SEPANG, Malaysia (AP) — Red Bull experienced more issues with the contentious fuel-flow sensors during practice at the Malaysian Grand Prix on Thursday, raising the prospect of another showdown with Formula One officials similar to the one that resulted in the team's disqualification in Australia.
Daniel Ricciardo was excluded from the results in Melbourne after finishing second, because race stewards said Red Bull exceeded the new fuel flow limit of 100 kilograms per hour.
Red Bull blamed the issue on faulty readings from the FIA-approved fuel sensors and has appealed the disqualification.
The sensors on Ricciardo's car malfunctioned again at Sepang on Friday, team principal Christian Horner said, showing a discrepancy with the team's own fuel-flow readings.

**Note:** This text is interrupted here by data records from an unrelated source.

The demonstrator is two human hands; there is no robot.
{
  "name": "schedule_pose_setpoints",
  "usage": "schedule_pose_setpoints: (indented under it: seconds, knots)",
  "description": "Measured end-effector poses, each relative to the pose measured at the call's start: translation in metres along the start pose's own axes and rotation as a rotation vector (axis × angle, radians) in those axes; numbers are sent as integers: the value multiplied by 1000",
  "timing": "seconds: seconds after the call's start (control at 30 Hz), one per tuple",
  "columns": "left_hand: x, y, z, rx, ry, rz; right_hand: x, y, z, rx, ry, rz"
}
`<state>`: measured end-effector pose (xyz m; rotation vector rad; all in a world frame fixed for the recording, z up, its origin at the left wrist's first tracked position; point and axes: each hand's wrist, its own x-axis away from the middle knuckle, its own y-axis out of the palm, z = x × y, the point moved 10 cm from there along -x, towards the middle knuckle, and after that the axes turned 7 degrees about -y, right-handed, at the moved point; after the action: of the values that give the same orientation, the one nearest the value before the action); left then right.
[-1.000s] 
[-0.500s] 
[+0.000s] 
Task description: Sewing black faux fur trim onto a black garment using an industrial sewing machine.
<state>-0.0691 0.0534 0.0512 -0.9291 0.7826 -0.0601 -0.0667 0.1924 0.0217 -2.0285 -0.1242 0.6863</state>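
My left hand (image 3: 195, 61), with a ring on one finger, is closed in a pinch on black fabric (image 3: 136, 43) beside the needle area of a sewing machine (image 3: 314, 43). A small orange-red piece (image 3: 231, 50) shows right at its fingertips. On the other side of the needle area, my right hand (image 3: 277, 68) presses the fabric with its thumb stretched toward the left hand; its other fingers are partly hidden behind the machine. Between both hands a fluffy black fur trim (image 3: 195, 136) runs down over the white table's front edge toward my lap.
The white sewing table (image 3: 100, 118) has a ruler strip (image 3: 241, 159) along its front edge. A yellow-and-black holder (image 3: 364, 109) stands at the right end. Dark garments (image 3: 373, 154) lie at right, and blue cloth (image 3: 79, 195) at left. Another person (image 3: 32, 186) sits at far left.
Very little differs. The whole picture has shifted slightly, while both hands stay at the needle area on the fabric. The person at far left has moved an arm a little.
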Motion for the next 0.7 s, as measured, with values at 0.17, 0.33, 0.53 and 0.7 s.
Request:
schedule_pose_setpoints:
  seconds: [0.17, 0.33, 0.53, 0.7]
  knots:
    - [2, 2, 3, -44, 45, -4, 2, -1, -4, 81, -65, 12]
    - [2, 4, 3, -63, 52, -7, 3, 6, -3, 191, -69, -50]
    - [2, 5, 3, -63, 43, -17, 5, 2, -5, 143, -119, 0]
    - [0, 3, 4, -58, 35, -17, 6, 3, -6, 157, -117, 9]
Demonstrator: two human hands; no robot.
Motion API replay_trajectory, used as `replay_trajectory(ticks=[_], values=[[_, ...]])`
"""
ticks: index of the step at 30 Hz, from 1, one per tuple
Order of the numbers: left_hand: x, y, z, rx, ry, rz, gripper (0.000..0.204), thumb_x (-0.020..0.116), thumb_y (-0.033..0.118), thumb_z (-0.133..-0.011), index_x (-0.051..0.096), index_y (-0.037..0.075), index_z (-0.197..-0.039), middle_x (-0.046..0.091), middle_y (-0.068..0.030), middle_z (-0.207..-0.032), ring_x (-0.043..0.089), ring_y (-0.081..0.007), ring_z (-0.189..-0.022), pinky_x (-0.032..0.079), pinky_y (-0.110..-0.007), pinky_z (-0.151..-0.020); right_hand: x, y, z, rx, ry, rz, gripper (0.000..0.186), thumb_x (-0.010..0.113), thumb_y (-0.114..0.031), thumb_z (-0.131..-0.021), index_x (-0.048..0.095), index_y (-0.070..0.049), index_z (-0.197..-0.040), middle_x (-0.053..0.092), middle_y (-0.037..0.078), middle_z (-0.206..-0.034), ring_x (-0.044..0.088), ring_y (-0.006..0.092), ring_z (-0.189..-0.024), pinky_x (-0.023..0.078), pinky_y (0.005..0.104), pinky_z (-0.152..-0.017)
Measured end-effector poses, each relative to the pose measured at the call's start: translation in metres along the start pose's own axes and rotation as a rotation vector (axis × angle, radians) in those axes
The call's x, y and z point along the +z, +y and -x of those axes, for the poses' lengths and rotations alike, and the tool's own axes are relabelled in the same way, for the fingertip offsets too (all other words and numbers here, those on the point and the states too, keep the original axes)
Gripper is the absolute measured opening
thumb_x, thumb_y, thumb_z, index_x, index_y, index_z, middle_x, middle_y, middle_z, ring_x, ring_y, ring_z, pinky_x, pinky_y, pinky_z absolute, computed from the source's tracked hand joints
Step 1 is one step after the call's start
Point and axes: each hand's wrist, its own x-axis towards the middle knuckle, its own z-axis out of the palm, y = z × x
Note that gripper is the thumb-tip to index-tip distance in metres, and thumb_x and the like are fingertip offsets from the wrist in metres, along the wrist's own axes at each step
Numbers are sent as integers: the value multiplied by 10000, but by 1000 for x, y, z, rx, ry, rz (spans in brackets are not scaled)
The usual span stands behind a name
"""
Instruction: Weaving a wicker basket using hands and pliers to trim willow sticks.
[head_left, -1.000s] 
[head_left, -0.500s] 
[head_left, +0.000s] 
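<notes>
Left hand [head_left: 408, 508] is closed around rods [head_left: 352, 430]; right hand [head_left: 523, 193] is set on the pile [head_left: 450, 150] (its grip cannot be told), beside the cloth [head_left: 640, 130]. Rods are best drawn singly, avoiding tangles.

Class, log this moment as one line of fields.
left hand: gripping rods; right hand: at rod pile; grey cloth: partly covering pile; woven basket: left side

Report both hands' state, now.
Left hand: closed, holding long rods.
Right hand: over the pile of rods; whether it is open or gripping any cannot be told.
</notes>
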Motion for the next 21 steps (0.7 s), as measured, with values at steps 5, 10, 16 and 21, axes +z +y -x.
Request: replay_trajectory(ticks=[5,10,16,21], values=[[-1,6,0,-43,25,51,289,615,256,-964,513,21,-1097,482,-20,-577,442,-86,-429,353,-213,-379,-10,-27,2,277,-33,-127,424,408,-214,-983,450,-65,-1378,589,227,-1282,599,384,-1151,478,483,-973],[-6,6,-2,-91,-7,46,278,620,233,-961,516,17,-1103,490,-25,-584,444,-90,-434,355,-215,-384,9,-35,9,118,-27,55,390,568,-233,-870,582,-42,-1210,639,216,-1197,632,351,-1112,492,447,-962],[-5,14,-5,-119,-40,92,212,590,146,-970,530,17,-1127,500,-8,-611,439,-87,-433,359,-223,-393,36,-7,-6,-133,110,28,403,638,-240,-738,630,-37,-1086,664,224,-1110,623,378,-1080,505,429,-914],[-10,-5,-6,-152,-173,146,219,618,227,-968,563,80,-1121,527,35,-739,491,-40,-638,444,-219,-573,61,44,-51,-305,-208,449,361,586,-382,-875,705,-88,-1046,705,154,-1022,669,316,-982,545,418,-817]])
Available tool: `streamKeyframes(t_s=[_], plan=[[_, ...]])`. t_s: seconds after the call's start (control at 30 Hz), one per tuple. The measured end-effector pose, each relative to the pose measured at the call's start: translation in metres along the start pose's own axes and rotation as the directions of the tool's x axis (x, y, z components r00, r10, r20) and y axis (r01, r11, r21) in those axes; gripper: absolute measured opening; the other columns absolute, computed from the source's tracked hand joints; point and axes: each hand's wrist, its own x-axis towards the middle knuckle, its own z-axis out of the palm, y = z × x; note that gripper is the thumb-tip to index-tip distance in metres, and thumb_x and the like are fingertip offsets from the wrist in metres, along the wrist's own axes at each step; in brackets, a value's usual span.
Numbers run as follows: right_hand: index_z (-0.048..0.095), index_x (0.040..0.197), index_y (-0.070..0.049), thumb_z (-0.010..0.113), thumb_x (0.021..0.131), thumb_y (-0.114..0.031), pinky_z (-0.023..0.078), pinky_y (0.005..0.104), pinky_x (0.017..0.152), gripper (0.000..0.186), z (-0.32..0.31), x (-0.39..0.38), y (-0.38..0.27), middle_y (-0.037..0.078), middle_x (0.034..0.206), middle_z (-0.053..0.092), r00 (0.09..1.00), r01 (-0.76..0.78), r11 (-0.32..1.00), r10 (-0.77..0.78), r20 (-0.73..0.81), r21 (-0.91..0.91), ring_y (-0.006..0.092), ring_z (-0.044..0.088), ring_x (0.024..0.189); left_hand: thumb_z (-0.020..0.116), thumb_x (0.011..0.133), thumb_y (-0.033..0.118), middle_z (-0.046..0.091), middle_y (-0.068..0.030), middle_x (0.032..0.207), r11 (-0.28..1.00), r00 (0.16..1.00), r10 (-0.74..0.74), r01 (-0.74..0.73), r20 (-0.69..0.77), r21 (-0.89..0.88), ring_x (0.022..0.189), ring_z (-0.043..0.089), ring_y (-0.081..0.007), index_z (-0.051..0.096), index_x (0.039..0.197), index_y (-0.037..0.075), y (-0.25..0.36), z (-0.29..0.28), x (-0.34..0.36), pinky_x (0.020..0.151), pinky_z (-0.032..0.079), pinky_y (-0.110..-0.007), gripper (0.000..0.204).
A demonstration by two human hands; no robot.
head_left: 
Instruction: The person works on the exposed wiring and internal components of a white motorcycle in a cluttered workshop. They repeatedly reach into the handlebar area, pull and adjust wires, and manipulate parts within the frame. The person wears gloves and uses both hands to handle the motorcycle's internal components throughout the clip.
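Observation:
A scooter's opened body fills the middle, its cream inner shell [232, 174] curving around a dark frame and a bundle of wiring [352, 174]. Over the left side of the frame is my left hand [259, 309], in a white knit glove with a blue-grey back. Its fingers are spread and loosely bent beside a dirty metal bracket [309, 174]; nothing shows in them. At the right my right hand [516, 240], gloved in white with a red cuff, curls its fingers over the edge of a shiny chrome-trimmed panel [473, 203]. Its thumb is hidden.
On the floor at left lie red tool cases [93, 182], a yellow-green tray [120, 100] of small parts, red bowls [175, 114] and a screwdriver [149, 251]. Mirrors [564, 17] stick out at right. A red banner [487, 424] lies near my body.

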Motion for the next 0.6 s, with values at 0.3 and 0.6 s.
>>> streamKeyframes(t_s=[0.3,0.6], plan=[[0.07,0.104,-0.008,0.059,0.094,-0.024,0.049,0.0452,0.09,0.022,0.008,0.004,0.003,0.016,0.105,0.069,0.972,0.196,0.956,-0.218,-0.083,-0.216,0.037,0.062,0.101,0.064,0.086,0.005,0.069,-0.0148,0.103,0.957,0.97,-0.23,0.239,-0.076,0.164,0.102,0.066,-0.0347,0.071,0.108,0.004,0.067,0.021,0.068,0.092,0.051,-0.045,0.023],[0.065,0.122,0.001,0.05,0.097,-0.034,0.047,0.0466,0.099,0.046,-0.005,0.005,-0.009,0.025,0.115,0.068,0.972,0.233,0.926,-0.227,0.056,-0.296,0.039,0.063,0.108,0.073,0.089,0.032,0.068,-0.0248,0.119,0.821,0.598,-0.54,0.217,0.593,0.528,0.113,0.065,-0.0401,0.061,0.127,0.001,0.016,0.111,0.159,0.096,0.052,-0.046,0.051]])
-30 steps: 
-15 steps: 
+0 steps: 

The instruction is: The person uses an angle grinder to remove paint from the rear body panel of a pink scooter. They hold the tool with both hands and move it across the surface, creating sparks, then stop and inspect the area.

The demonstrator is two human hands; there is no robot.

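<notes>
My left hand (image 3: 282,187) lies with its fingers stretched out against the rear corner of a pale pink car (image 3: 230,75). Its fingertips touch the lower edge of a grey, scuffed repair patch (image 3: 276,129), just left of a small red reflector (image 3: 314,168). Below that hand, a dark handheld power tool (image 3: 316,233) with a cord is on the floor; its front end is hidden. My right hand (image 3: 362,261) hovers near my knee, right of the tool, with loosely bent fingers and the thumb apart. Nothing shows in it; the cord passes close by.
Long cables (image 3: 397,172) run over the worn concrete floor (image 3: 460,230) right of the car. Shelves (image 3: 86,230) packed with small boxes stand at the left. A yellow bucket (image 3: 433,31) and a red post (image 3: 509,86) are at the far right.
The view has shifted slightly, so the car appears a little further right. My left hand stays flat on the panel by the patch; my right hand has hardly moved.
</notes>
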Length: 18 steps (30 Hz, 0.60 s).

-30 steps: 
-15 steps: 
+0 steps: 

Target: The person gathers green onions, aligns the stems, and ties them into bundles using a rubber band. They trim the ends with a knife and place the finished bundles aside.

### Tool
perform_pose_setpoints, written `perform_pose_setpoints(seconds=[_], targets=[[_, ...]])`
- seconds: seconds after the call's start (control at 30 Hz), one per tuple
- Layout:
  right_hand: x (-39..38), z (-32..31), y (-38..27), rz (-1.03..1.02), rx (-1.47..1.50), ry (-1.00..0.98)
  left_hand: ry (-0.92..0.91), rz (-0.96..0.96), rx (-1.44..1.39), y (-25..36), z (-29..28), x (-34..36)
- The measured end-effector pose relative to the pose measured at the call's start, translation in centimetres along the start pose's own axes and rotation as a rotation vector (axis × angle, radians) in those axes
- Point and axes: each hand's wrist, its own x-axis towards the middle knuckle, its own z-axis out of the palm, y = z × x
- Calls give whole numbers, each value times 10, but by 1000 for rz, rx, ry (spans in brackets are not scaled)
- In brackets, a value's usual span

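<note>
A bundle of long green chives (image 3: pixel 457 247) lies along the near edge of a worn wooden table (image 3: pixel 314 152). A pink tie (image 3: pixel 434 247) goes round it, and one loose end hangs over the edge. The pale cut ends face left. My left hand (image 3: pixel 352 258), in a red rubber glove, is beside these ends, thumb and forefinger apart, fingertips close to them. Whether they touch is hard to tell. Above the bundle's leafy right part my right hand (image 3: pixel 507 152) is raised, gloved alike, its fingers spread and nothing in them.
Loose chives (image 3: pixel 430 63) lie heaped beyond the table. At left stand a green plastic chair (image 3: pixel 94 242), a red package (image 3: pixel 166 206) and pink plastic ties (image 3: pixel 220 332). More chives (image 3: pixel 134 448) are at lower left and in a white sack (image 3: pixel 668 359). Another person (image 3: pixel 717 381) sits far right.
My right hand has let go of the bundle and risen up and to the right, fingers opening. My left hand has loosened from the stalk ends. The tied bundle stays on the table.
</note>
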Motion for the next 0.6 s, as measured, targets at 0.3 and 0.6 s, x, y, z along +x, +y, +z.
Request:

In Melbourne, the team stood by its measurements and refused FIA directives to adhere to the reading on the sensor, and was subsequently disqualified.
Horner said he would talk with race director Charlie Whiting if the problem persisted on Saturday, in the hope of avoiding another post-race drama.
"If we don't (get synchronized readings) we will find ourselves in an awkward situation, but one we will try to work with the FIA on, but we will find ourselves in the same dilemma as Melbourne," Horner said.
"We will have that conversation with Charlie and ... hopefully we can agree on something that is sensible."